The underwriting disrupters

By: Francois Schaap, Managing Director, Guardrisk Life and Ryno Van den Berg, Managing Executive, Guardrisk: Volume

The underwriting disrupters – changing the face of the life insurance industry

Over the last few years, the words “disruption” and “disrupters” have gained momentum and become a big part of the financial services industry, particularly in the insurance space. These days insurers are becoming banks, banks are becoming insurers, retailers are becoming banks and insurers and individuals can buy directly tailor-made insurance offerings with decreasing premiums.
The financial services industry has, during the past number of years, seen an increase in individuals who were traditionally employed by large insurance companies, leave the company’s employ, to start their own niche specialised financial services businesses.

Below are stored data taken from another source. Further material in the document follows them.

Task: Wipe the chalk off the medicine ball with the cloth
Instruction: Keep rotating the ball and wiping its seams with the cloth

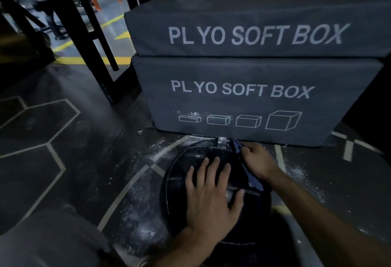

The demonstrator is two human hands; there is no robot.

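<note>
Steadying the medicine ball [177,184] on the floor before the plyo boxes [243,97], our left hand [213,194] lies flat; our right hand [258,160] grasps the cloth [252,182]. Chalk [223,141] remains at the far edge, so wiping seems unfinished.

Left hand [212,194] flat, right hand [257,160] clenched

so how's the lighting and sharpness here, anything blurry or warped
Head view: dim overall, the black ball nearly merges with the dark floor; box lettering stays readable; the right hand looks slightly smeared; wide-angle lens bows the box edges.
</note>
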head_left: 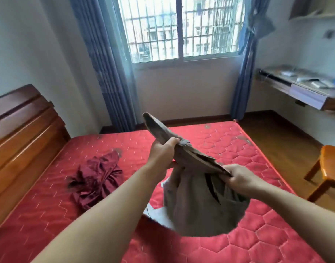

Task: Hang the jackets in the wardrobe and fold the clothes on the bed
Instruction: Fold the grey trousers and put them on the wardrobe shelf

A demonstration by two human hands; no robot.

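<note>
Two hands, the left hand (163,151) and right hand (238,177), hold the grey garment (198,204) above the bed (238,149), fingers curled around a bunched edge; soft, light and limp, it handles best gripped at seams, with the maroon garment (98,175) at 9 o'clock.

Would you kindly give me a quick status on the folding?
Both hands, left and right, grip grey garment above bed. Maroon garment crumpled, unfolded. Nothing obstructing.

My left hand (162,151) and right hand (240,177) are bare, no rings, watch or gloves. Both my forearms are uncovered too, entering from six o'clock, with no sleeve showing anywhere.
</note>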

The reasons for this growing exodus are based on the increased financial literacy of the man on the street. Customers have become increasingly demanding and will take nothing less than differentiated and bespoke services and products that suit their specific needs on the spot. Technological advancements have also played a major role in boosting consumer savvy. Not only are consumers sharper, but now organisations have the opportunity to engage directly with their clientele, and find out exactly what their needs are.

These “disrupters” spot the gaps in the market, realise that they can close these gaps with their expertise, and seize the opportunity to capitalise on them. Their solutions based model has been very successful, and they have become insurance companies in their own right.

As brilliant as these ideas and innovations are, these entrepreneurs generally do not have insurance licences, which come with high capital charges and onerous legal and compliance obligations. This is where cell captive companies and underwriters, like Guardrisk, come in.

Guardrisk’s cell captive structure provides all the benefits of owning an insurance company, without the inherent cost and administrative implications. This includes providing underwriting, reinsurance, claims management, investment and accounting functions to cell owners, which keeps costs down and gives access to a broad base of insurance skills.

The insurance industry had always leaned toward providing Affinity products (allowing companies to provide insurance under their own brand name), but now, these innovators have given rise to Volume products (non-affinity branded products), where both life and non-life insurers are underwriting products and services – not brands, allowing for great growth in the industry.

Looking at the life insurance space in particular, we’ve seen incredibly innovative ideas and product offerings and distribution capabilities that make us think, “How did we get by without this in the first place?” For instance, if two people take out the exact same retirement annuity, should they receive the same monthly payment if one’s life expectancy has been calculated to be substantially shorter than the other? There are now companies remedying this, offering enhanced bespoke annuities for sub-standard lives. Others have come up with specialised dread disease covers, automated life products with fulfilment done electronically, and even an aggregate credit life consolidation product. This is the definition of differentiation.

As in many other first world jurisdictions, the South African financial legislation, is battling to keep up with this rapid development in the digital and technology space. These newly developed capabilities have the potential to bring financial products to millions of previously “unbanked” people at a fraction of the traditional cost. The regulatory dilemma is to balance generally outdated rules and laws with the significant enhanced customer experience that these new capabilities bring – already we are seeing legislation, still in draft form, which may be outdated the day it gets signed into legislation. Law makers and regulators need to ensure that they create a fair and equal regulatory framework and environment that allows these entrepreneurs to have the opportunity to participate and succeed in the industry.

We see this as a huge win for the consumer space, as well as for the industry. These new entities do not necessarily take business away from the traditional insurance companies, but rather, add value to the retail industry by increasing the pool of products and services, as well as improving existing products and services. All industry players win, and most importantly, the client walks away with a host of products and services that cover them completely. This is not about the one or the other, but rather how new technology and traditional insurance principles can supplement and support each other to ensure a much improved customer experience.